An den für Ostern geplanten Präsenzgottesdiensten der Amtskirchen können allerdings weniger Menschen als sonst teilnehmen, die sich in der Regel vorher anmelden müssen. Im Münchner Dom sollen laut erzbischöflichem Ordinariat zum Pontifikalamt und zu den Karmetten mit Kardinal Reinhard Marx 130 Personen zugelassen sein. Sonst kommen dort zu Gottesdiensten an Weihnachten und Ostern teils weit über 1.000 Gläubige zusammen. Die Mehrzahl der Interessierten wird wohl dieses Mal die Möglichkeit nutzen müssen, an einem der Gottesdienste teilzunehmen, die live im Internet übertragen werden.
Im November hatte der Kulturbeauftragte des Rats Evangelischen Kirche, Johann Hinrich Claussen, die Sonderstellung der Kirchen gegenüber Kultureinrichtungen und Kneipen im Corona-Lockdown verteidigt: Bei den Gottesdiensten gehe es auch um Totengedenken, Frieden und Versöhnung. "Wir können den Menschen jetzt wirklich helfen", hatte Claussen im Interview mit der Zeit erklärt. Außerdem, betonte er, würden sich die großen Kirchen an die Hygieneregeln halten.
Gottlose Selbsthilfe
Wenn es bei Gottesdiensten um das Seelenheil, also letztendlich die psychische Gesundheit der Gläubigen geht, stellt sich aber die Frage der Gleichbehandlung nichtreligiöser Menschen, die Treffen von Selbsthilfegruppen bevorzugen, wenn sie trauern oder Depressionen haben. Denn nicht überall, wo bisher während der Pandemie in Deutschland Präsenzgottesdienste möglich waren konnten zur selben Zeit auch solche Gruppentreffen stattfinden. Zuständig sind Landesgesundheitsministerien und Kreisverwaltungsbehörden, deren Personal oft nicht sachkundig und desinteressiert ist.
Die Deutsche Depressionshilfe berichtete darüber hinaus von massiven Einschränkungen in der Behandlung von Menschen mit diagnostizierter Depression durch die Corona-Maßnahmen.
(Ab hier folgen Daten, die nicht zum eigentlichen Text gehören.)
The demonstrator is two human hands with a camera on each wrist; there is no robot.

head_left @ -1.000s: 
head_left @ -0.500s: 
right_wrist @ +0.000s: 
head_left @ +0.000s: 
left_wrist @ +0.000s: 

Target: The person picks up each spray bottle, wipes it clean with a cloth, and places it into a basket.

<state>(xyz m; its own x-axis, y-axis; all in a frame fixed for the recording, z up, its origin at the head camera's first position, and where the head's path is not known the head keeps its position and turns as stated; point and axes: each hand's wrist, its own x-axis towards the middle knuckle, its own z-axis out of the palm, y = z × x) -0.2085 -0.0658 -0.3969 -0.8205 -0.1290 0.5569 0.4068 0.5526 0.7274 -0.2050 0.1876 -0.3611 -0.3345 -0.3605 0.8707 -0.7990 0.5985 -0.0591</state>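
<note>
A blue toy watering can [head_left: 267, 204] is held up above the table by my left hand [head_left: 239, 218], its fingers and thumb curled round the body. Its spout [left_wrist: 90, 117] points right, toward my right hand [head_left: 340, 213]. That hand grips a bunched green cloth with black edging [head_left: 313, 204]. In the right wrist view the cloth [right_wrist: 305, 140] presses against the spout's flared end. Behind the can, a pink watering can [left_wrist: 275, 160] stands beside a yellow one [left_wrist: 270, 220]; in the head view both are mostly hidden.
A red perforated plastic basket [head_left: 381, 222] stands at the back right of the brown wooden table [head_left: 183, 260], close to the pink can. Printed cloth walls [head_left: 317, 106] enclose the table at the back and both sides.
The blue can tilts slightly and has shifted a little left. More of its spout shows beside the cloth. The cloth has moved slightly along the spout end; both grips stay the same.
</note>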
Im ersten Lockdown habe etwa die Hälfte der Betroffenen solche Einschränkungen hinnehmen müssen, später berichteten 44 Prozent von einer Verschlechterung ihres Krankheitsverlaufs.
Ganz zu schweigen von Kulturschaffenden, die vorher gar keine Depressionen hatten und erst durch verordnete Untätigkeit und bürokratische Hürden für Unterstützungsleistungen in eine psychische Krise gestürzt wurden.
Wenn die sich alle "mal nicht so haben" sollen, weil es bei der Eindämmung des Covid-19-Virus schließlich um Menschenleben geht, darf das auch von den Gläubigen erwartet werden.